So we are in the need to extract fuel Isobutanol or the fuel Acetone from the 60 tons of the fermenter fluids [12] at our corporate plants. The extraction methods for biofuels include fermenter fuel distillation and the processes where most of the extraction methods are energy inefficient and therefore significantly add to the manufacturing cost therefore increasing the costs for our valuable customers which is not acceptable. Extraction of the fuel Isobutanol and the fuel Acetone from the fermenter fluids require optimization of the energy use and the material costs as well as the high purity of the separation processes making the extracts suitable for the immediate use in the stated before Carbon Negative fuel mixtures [5]. To maintain profit margins, it is not beneficial to utilize more energy than the profit from the sales of the produced the fuel Isobutanol or fuel Acetone. We have investigated the applicability of several methods for these biofuels extraction at our corporate setting with the most energy-efficient methods being found as distillation, liquid-liquid extraction, gas stripping, and the supercritical carbon dioxide extraction (described in this original article).

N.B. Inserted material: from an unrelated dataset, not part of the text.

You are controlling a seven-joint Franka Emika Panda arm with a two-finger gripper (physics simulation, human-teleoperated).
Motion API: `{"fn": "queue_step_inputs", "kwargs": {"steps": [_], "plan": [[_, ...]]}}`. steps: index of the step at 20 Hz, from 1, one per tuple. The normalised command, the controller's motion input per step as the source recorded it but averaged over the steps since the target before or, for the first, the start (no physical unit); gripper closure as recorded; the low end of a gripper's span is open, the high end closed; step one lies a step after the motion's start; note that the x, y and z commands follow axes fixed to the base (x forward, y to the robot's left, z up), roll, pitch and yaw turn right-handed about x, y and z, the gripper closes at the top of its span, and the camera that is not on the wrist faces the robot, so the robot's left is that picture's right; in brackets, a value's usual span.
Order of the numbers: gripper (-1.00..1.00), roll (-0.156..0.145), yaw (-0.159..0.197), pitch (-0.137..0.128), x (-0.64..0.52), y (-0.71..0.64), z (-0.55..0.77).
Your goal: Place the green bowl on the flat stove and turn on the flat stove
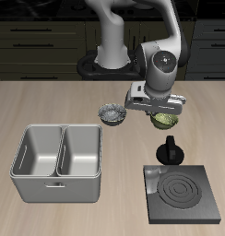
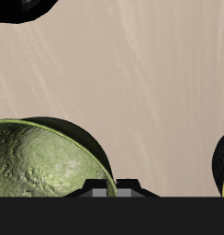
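The green bowl [image 1: 165,119] is olive and mottled with a pale rim. It sits on the table behind the flat stove, directly under my gripper [image 1: 164,112]. My gripper hangs just above the bowl, and its jaws look spread over it, holding nothing. In the wrist view the bowl [image 2: 45,163] fills one side, with bare table beside it. The flat stove [image 1: 185,192] is a black square plate with pale rings near the table's front edge. A black round knob [image 1: 170,150] stands at its back edge.
A grey-white patterned bowl [image 1: 112,114] sits beside the green bowl. A grey metal double-basin tray [image 1: 59,162] stands near the front edge, apart from the stove. A dark rounded shape [image 2: 223,165] shows at the wrist view's edge.
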Motion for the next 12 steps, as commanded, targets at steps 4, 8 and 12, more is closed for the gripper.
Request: {"fn": "queue_step_inputs", "kwargs": {"steps": [4, 8, 12], "plan": [[1.0, 0.008, 0.017, -0.064, 0.02, 0.01, 0.34], [1.0, 0.005, 0.023, -0.078, 0.02, -0.04, 0.5], [1.0, 0.014, 0.018, -0.06, -0.01, 0.05, 0.43]]}}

The last method is the topic of this original article. There are multiple methods of extraction from the fermentation fluid of our bioreactors volume. Such methods include distillation of the fermenter content which is energy consuming [16], liquid-liquid extraction procedure [17], and GIFT process where it is subject to low-pressure evaporation [18] and fuel Isobutanol or fuel Acetone flashes off the broth, resulting in a vapor concentration nearly 20X greater than what was in the fermenter [18,20]. Among the other methods of extraction from the fermenter fluids, we have selected the supercritical Co2 extraction procedure [19] as the most economical and therefore the most suitable for our businesses purposes. Briefly on the details of their procedure of extraction. Supercritical fluid extraction is one of the advanced solvent extraction techniques used for the sample preparation. Purification and concentration of analyses determination. This technique resembles the solvent extraction process but the main difference is that the supercritical fluid is used here to extract the target compound from the original mixture (in our case the fluid in the fermenter). The plant for the supercritical fluid extraction might cost up to $85,000 - $300,000. The plant cost depends on the company of the manufacturer. What is the supercritical fluid? The supercritical fluid is a substance that exists above its critical temperature and pressure and can effuse (flow through) like a gas and dissolve materials like a liquid. The properties of a fluid can be changed by changing its pressure and temperature. The most important properties exhibited by the supercritical fluids are listed below. Such fluids have the liquid-like densities (100- 100 times greater than gases), good solvating power [9,10] (the solvating power is the ability of a solvent molecule to solvate lithium ions) and the liquid-like densities (100-1000 times greater than gases),reduction in surface tension, viscosity lower than liquid (10-100 times) gaseous-like compressibility, diffusion properties have to be higher than those of liquids, plus the high penetrating power [19].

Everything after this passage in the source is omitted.